ASSIGNED TASK
Only the lines from the start of the data through the line containing "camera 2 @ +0" should be written out, exactly as they are, with both ends included and the pictures left out.

═══ DATASET CONTENT

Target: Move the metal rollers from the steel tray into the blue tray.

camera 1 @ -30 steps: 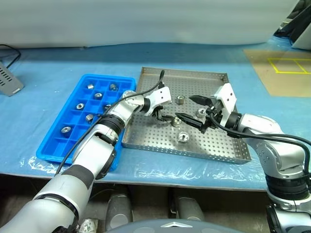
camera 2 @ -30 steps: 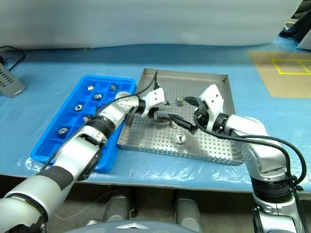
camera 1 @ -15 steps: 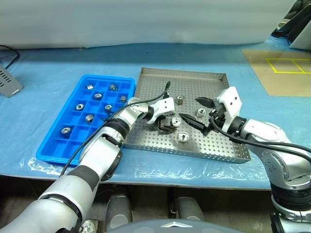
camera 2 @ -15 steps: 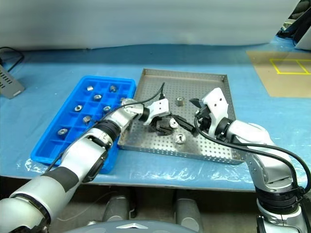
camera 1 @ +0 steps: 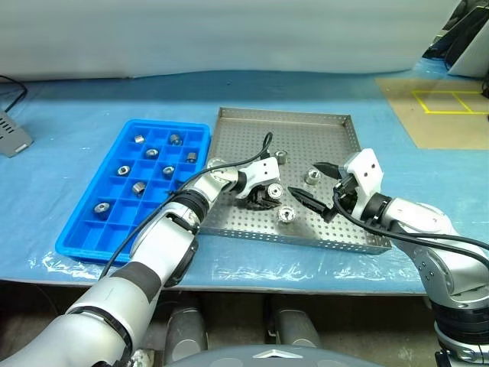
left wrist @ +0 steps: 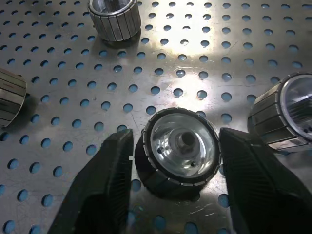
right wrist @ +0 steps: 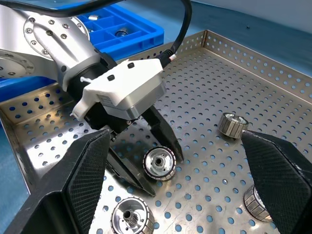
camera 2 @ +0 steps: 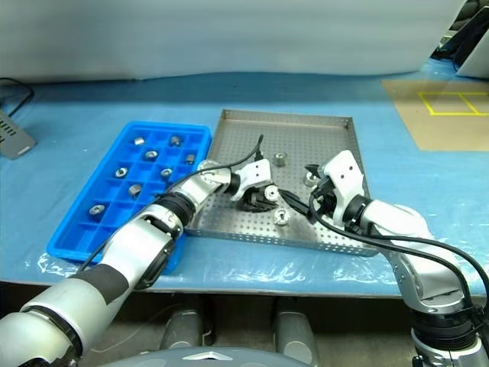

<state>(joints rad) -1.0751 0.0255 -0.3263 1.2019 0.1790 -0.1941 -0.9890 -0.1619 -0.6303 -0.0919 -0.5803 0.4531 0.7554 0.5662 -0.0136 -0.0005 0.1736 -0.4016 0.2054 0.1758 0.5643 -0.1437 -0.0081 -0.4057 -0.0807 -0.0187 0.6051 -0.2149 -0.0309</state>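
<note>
The steel tray (camera 1: 328, 134) lies in the middle of the blue-covered table with several metal rollers on it. One roller (left wrist: 178, 146) rests on the perforated floor with my left gripper (camera 1: 267, 196) shut on it, a finger (left wrist: 105, 185) against each side. Other rollers stand at the back (camera 1: 280, 157), by my right gripper (camera 1: 312, 177) and near the front rim (camera 1: 286, 215). My right gripper (camera 1: 306, 183) hovers open just right of the left one, its fingers (right wrist: 83, 170) spread wide. The blue tray (camera 1: 80, 238) lies left of the steel tray, with several rollers (camera 1: 139, 186) in its compartments.
A grey device (camera 1: 11, 141) sits at the table's far left. A brown board with yellow tape (camera 1: 447, 111) lies at the back right, with dark equipment (camera 1: 466, 38) beyond it. My left arm's black cable (camera 1: 229, 164) arcs over the steel tray's left side.
My left gripper has come down over a roller in the steel tray and closed its fingers around it. The right gripper stays open beside it.
</note>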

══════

RESPONSE FOR THIS EXERCISE
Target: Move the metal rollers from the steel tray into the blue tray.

camera 1 @ -30 steps: 
camera 2 @ -30 steps: 
camera 1 @ -15 steps: 
camera 2 @ -15 steps: 
camera 1 @ +0 steps: 
left wrist @ +0 steps: 
right wrist @ +0 steps: 
camera 2 @ +0 steps: 

No further answer is expected.